Liz Thomson is a London-based journalist, author and broadcaster, and the founder of The Village Trip, a festival celebrating arts and activism in Greenwich Village and Downtown Mahattan. She was a founding trustee of the Desmond Elliott Prize for first novels.
A contributing editor to TheArtsDesk.com, Liz’s work has appeared in newspapers and magazines around the world, among them The Times, Guardian, Independent, New Statesman & Society, Mojo, the Big Issue and the Washington Post.
From 1984-2008, Liz was on the staff of the business weekly Publishing News, latterly as Editor, a perch that gave her a unique perspective on both the domestic and international book trade. She was the founding Editor of BookBrunch, the online bulletin and website for the publishing industry, writing for it daily from 2008-15. Along the way, she has been Literary Editor of Chic and from 1997-2008 wrote a weekly column on publishing for the Independent.

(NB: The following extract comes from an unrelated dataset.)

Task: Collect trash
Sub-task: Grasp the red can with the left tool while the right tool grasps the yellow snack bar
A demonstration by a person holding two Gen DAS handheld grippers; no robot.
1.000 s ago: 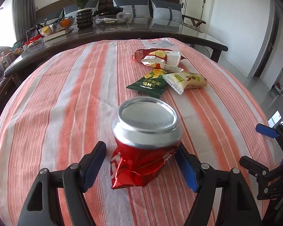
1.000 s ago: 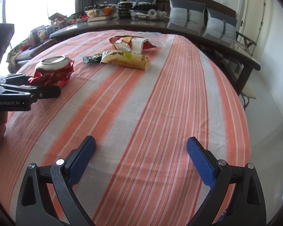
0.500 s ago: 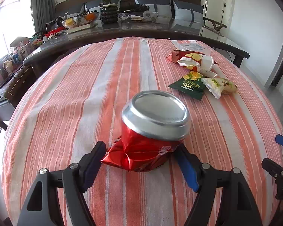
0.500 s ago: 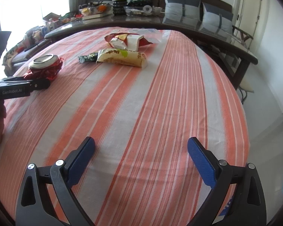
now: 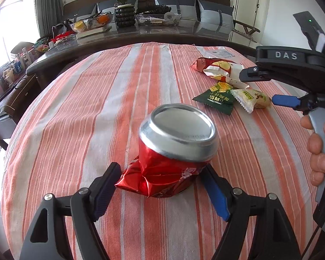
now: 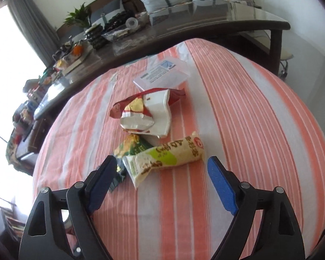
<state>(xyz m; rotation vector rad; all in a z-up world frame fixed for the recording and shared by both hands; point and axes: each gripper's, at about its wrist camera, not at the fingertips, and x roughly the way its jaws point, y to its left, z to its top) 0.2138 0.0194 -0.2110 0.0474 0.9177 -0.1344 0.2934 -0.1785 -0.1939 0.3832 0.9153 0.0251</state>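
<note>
A crushed red soda can [image 5: 173, 156] stands on the striped tablecloth [image 5: 97, 108]. My left gripper [image 5: 162, 191] is open with its jaws on either side of the can's base, not clamped. My right gripper [image 6: 160, 186] is open and empty, just short of a cream and green snack wrapper [image 6: 164, 158]; it also shows in the left wrist view [image 5: 251, 99]. A dark green wrapper [image 6: 132, 147] lies under the cream one. A torn red and white chip bag [image 6: 147, 112] lies beyond them.
A clear plastic box with a label [image 6: 162, 73] sits past the chip bag. A dark glass table [image 5: 162, 32] with a plant, fruit and clutter stands behind, with a sofa beyond. The round table drops off on the right [image 6: 314, 130].
My right gripper has swung left across the table to the snack wrappers and now looks down on them. My left gripper has stayed around the can, drawing slightly closer.
</note>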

Liz’s portfolio of interviews includes Jane Asher, Joan Baez, Alan Bennett, Julie Burchill, James Lee Burke, Humphrey Burton, Jimmy Carter, Barbara Castle, Bill Clinton, Harlan Coben, Leonard Cohen, Jackie Collins, Judy Collins, Jeffery Deaver, Steve Earle, Antonia Fraser, Lesley Garrett, Jane Glover, Janis Ian, Roy Jenkins, Prue Leith, Elisabeth Maxwell, Brad Meltzer, Sarah Miles, Nana Mouskouri, André Previn, Charlotte Rampling, Vanessa Redgrave, Amy Tan, Michael Tippett and Julie Walters, as well as numerous figures from the Anglo-American publishing world which she chronicled in depth for more than three decades.
Throughout, Liz has written extensively on various aspects of popular music and the arts. A contributor to The New Grove Dictionary of Music & Musicians, she is the co-editor (with critic David Gutman) of quasi-academic studies of John Lennon, Bob Dylan and David Bowie, which have been published in Britain, the US and Japan. She has lectured at Liverpool University’s Institute of Popular Music, Kingston University, University College London, Oxford Brookes and the New School in New York. She has been a Visiting Fellow of the Open University Sixties Research Group.
Liz’s latest book is a biography of singer and activist Joan Baez, whose music – a chance discovery when she was 12 years old – would influence much of what followed. Joan Baez: The Last Leaf, which puts Baez’s remarkable sixty-year career in context, was published internationally in October 2020.
Her director’s cut of No Direction Home: The Life and Music of Bob Dylan by the late Robert Shelton was published internationally in 2011 and a new edition is scheduled for publication in 2021. An Awfully Big Adventure (2013) marked the fortieth anniversary of the founding of Chickenshed, the uniquely inclusive theatre company championed by Diana, Princess of Wales.
Liz has broadcast widely, both in Britain and abroad, and has interviewed authors on platforms at Hay, Dartington, the Southbank and the Dubai literary festivals. She was named a Woman of the Year in 2005.
Liz gained her Bachelor’s degree in music at the University of Liverpool where her final-year dissertation examined the music of George Gershwin.